Whatever the early drawbacks there was one great advantage. The black people being interviewed need not come to the studio in the very white Wrigley Building. An engineer and I could go to the ghettos and get opinions not spoken on Michigan Boulevard.
Once Durham left, WBBM asked me to do a replacement series. No actors, no recreation, just people talking to our correspondent and being recorded on the improved tape recorders. Chicago has always had a race problem, and the late forties were no exception. The program manager was worried.
“Here’s the title, and don’t change it and don’t ask me how to do it.” The title is: The Quiet Answer. Keep things quiet, please.”

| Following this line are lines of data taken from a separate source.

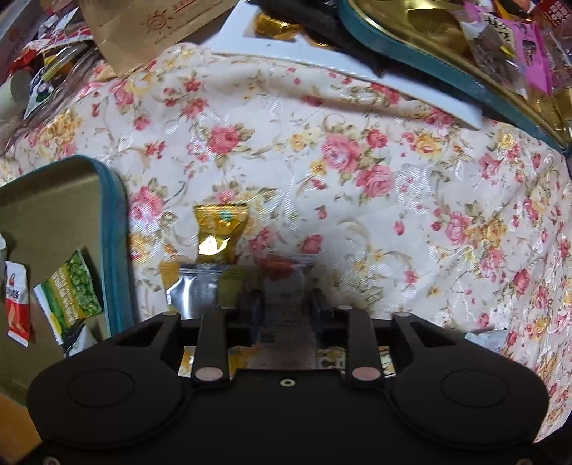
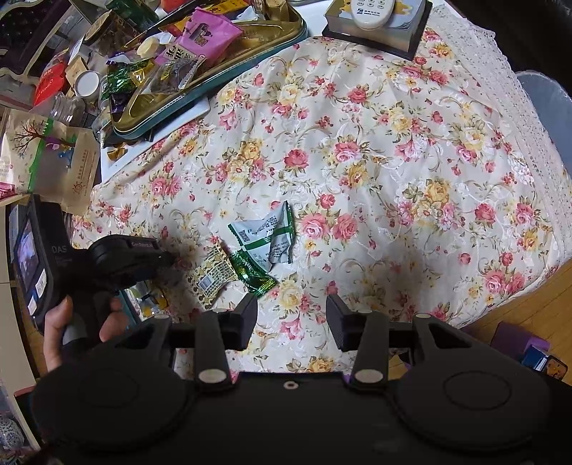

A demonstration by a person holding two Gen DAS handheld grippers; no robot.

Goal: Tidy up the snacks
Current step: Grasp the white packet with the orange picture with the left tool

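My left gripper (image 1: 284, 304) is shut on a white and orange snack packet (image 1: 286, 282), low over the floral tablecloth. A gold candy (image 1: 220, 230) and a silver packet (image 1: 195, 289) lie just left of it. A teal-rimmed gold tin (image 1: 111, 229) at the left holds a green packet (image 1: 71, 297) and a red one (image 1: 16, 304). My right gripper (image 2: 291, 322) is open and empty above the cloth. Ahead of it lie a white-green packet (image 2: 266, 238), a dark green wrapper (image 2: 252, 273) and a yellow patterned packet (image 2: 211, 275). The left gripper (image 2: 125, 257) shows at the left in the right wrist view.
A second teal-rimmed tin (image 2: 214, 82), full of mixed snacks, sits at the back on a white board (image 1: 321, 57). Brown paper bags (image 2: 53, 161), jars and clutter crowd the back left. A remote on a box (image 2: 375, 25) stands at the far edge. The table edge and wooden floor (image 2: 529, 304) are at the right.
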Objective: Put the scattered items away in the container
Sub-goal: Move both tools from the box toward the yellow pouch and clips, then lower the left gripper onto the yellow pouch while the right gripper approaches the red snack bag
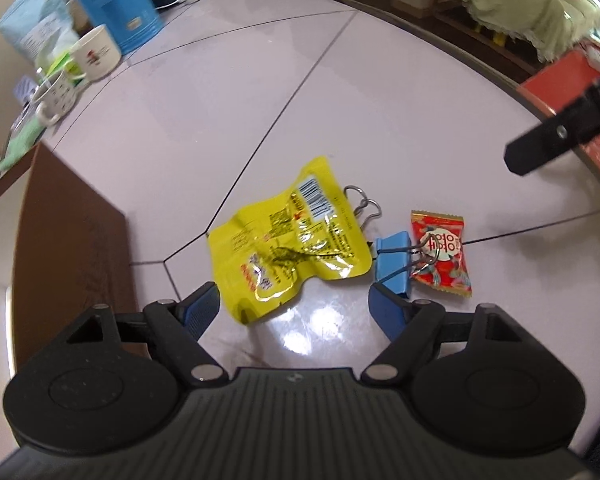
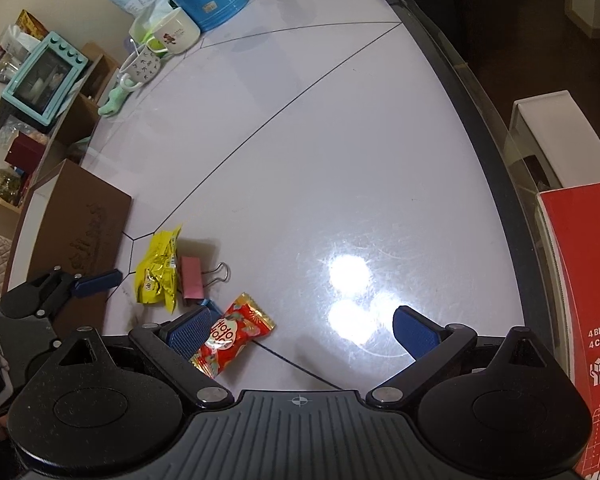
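Left gripper (image 1: pixel 294 306): jaws wide, nothing held, yellow packet (image 1: pixel 286 236) just ahead between its fingertips
Right gripper (image 2: pixel 300 330): jaws wide, empty; red candy (image 2: pixel 232 334) by its left finger
Blue clip (image 1: pixel 392 262): on counter (image 1: pixel 380 100), between packet and candy
Brown box (image 2: pixel 80 220): left edge of counter

I see a glossy tabletop (image 2: pixel 340 140) carrying a yellow packet (image 1: pixel 288 236), blue binder clip (image 1: pixel 394 264), red candy (image 1: pixel 440 254); mugs (image 2: pixel 176 32) near its far edge.
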The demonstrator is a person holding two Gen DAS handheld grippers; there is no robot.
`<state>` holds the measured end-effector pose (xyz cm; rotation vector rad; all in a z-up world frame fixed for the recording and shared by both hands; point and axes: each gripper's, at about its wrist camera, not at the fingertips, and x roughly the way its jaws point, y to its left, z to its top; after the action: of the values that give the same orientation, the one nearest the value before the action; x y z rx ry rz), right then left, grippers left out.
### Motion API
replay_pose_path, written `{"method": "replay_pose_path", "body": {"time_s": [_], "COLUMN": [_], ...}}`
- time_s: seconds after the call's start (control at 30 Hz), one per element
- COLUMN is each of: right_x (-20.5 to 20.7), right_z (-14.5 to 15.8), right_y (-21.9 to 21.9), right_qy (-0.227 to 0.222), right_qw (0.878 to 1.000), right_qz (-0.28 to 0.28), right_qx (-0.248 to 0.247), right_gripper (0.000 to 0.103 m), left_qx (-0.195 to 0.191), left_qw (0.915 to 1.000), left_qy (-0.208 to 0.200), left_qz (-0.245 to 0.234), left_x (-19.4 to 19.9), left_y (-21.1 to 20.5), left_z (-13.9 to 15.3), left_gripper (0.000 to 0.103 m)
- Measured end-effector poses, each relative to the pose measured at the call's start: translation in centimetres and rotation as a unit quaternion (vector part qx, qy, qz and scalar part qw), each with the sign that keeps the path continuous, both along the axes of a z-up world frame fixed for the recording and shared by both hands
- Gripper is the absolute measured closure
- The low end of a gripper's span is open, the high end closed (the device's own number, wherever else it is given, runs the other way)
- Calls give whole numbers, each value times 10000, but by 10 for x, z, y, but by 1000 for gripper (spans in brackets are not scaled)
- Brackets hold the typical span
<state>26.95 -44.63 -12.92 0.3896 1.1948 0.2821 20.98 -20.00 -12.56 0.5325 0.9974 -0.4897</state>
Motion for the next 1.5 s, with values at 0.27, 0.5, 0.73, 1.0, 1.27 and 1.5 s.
{"method": "replay_pose_path", "body": {"time_s": [0.27, 0.5, 0.73, 1.0, 1.27, 1.5], "right_x": [2, 5, 9, 16, 20, 26], "right_z": [-3, -5, -4, -6, -14, -18], "right_y": [3, 12, 20, 22, 14, 11], "right_qy": [46, 68, -8, 20, 143, 186], "right_qw": [10000, 9999, 9996, 9995, 9997, 9997], "right_qz": [7, 148, 280, 302, 191, 149], "right_qx": [-35, -47, -26, -40, -54, -82], "right_gripper": [3, 3, 3, 3, 3, 4], "left_qx": [78, -55, 77, -1068, -1581, -1745], "left_qw": [9988, 9989, 10000, 9802, 9388, 9282], "left_qy": [-203, -312, -16, 247, 389, 336], "left_qz": [-432, -355, 2, 1649, 3034, 3269], "left_x": [5, 2, -8, 27, 67, 74], "left_y": [-11, 3, 20, 47, 59, 56], "left_z": [-16, -7, -4, 16, 6, -9], "left_gripper": [47, 100, 93, 36, 26, 61]}}
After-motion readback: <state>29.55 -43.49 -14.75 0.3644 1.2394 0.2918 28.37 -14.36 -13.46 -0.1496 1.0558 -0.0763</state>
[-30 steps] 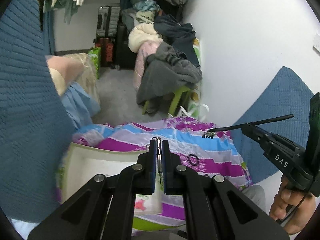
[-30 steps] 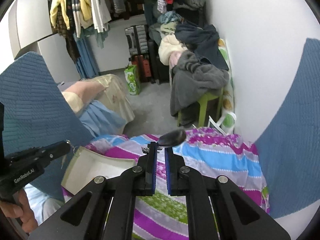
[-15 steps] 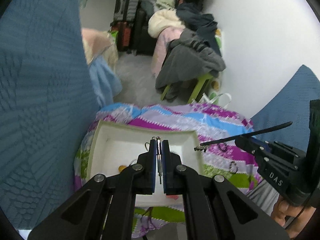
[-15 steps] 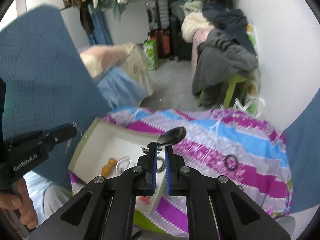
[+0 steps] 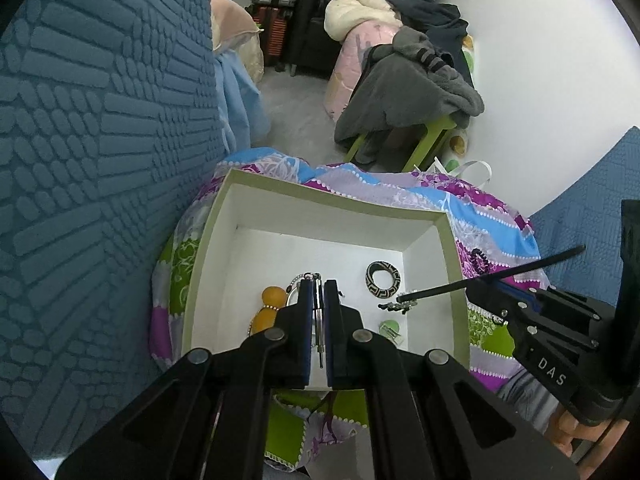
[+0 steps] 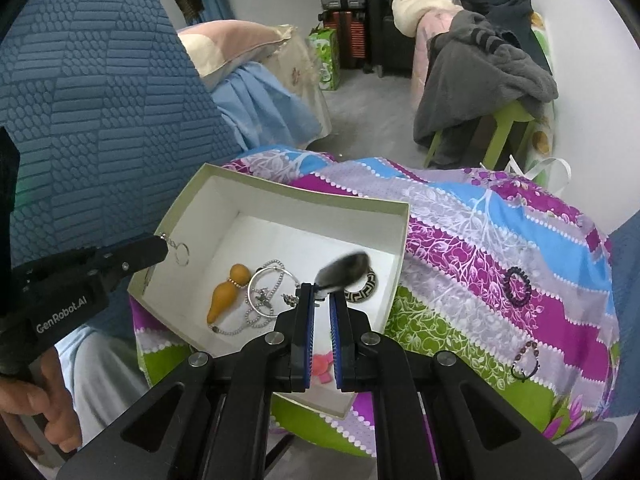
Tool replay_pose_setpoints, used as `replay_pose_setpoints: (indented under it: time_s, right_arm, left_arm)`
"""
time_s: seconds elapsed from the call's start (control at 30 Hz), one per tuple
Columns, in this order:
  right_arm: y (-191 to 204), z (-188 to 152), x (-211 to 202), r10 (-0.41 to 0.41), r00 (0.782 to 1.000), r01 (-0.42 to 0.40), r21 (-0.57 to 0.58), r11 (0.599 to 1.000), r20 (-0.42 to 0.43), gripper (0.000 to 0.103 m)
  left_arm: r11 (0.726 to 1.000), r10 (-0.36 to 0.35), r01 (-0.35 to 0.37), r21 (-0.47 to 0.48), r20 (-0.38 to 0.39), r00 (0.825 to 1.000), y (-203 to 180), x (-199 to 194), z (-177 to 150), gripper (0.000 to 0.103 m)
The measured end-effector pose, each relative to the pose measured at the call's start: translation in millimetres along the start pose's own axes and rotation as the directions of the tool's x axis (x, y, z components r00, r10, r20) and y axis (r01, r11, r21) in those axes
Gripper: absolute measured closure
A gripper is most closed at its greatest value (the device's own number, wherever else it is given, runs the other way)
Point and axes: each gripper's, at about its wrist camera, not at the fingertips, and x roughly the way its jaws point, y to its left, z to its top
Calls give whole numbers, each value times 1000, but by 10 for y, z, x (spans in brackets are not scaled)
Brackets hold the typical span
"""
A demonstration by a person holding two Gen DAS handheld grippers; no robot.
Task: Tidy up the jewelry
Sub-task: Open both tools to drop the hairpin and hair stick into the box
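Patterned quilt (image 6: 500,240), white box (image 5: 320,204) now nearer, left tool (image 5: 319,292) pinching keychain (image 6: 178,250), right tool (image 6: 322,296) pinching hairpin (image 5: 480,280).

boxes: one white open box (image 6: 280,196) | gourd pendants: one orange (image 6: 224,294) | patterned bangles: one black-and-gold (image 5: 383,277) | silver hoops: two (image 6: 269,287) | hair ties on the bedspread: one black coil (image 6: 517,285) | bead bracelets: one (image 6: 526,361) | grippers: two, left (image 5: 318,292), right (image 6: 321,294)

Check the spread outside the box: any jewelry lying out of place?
Yes. A dark beaded ring and a beaded bracelet lie loose on the floral bedspread, right of the white box that holds the other pieces.
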Motion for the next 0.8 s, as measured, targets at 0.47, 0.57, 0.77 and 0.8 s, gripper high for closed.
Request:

The focus of the series was injustice in real estate. White speculators would buy a house in a white community and sell it to a black family. Neighboring whites would panic and sell out quickly. In turn, middle class blacks would pay more to get out of the dangers in the black ghetto. As a secondary result, police protection in the former white area would diminish by fifty percent. I wrote and produced seven hours in the hot summer of 1947 and won a Peabody, in the days when the Peabody committee gave only seven radio awards and three television awards.
I was proud but WBBM was cheap. The ceremonial lunch and the awards were given in New York, and the Chicago station manager wouldn’t pay my train fare or give me time off.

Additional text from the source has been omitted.